Living swordstick, Jacob Rees Mogg, has reminded all fine upstanding British noblemen to command their wives and servants to wind their Grandfather clocks and pocket watches this weekend back to a time when, admittedly, he was just as mocked, but could despatch any impudent sniggering barrow-boys directly by the ear to the bowels of Newgate Prison.
‘Surely, the monocled one opined, ‘In these dark days of displeasing brouhaha, there could be no better tonic than peregrinating hence to a time where we Gentlemen may revel in the Melpomenean delights of Hester Davenport, pop out in the interval to trounce those Caledonian upstarts once and for all, whilst not encumbering the undeserving hoi polloi with footling niceties such as the poor law and habeas corpus this time round.’
Both parliamentarian and ardent Royalist, Rees Mogg admitted to feeling somewhat torn about the impending beheading of Charles I, but was much cheered at the thought of introducing a new scrofula-tax for the urchin classes, and investing profitably in the newly-formed East India Pursue and Purge Consultancy.

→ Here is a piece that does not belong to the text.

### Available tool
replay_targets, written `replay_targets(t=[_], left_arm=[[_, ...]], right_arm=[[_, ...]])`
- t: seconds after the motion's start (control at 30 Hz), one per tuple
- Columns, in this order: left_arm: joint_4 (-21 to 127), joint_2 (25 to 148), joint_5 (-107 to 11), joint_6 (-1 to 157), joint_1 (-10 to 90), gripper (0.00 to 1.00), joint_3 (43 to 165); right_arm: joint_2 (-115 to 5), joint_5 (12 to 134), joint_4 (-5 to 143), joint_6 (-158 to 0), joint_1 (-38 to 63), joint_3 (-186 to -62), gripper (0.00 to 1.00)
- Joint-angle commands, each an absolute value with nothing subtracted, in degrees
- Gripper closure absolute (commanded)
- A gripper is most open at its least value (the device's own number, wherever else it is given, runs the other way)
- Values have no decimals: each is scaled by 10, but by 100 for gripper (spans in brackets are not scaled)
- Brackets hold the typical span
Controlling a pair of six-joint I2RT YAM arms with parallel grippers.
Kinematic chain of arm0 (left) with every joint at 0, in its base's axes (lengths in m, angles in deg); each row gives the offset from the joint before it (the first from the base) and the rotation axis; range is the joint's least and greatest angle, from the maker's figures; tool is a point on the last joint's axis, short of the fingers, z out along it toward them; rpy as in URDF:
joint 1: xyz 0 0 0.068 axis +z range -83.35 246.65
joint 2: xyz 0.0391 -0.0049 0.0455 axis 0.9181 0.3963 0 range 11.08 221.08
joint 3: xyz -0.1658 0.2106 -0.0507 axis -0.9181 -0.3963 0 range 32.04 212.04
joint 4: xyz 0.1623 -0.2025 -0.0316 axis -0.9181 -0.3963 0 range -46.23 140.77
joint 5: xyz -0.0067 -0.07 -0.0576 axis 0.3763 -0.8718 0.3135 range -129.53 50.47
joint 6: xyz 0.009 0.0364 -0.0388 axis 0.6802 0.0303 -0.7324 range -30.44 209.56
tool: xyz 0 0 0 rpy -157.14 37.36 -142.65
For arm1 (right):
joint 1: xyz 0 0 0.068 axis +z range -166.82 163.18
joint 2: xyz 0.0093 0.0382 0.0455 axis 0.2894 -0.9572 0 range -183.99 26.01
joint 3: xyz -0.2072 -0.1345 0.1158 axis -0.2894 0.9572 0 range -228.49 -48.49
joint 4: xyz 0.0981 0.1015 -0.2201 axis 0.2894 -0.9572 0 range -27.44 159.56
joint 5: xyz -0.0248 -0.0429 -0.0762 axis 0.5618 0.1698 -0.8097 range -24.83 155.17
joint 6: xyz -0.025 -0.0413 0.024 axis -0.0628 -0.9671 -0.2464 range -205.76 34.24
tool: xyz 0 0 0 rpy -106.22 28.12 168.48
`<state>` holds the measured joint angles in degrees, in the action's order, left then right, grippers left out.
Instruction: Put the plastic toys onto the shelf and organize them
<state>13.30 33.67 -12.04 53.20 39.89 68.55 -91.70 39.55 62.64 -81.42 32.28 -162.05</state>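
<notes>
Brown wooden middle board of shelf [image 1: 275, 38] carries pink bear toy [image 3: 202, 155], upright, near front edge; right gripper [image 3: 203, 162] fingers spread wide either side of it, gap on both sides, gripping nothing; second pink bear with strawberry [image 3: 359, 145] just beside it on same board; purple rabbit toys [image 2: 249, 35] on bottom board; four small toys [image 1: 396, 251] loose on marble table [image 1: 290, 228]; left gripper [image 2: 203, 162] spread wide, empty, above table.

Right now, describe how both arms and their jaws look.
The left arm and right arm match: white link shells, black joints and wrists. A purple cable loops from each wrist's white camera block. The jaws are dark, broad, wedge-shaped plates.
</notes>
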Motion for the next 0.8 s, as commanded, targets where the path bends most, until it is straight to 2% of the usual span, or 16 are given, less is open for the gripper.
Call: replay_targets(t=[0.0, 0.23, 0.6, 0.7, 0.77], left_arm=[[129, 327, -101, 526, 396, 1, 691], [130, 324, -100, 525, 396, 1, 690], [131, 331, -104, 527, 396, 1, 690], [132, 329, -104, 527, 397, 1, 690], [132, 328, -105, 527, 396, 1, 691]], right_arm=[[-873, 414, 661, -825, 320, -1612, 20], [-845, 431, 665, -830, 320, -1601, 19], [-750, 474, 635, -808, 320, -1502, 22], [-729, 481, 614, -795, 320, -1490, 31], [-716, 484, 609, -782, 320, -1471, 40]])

‘Verily this great century didst also quail before the great conflagration of London,” he freestyled, thrilling at using what he considers vulgarly modern parlance for the last time. “But as long as we of a civilised intellect ignore the injudicious directions of those witless fire watchmen and follows simple British common sense, I predict a New World-colonising, Empire-exulting result for those of us who matter.’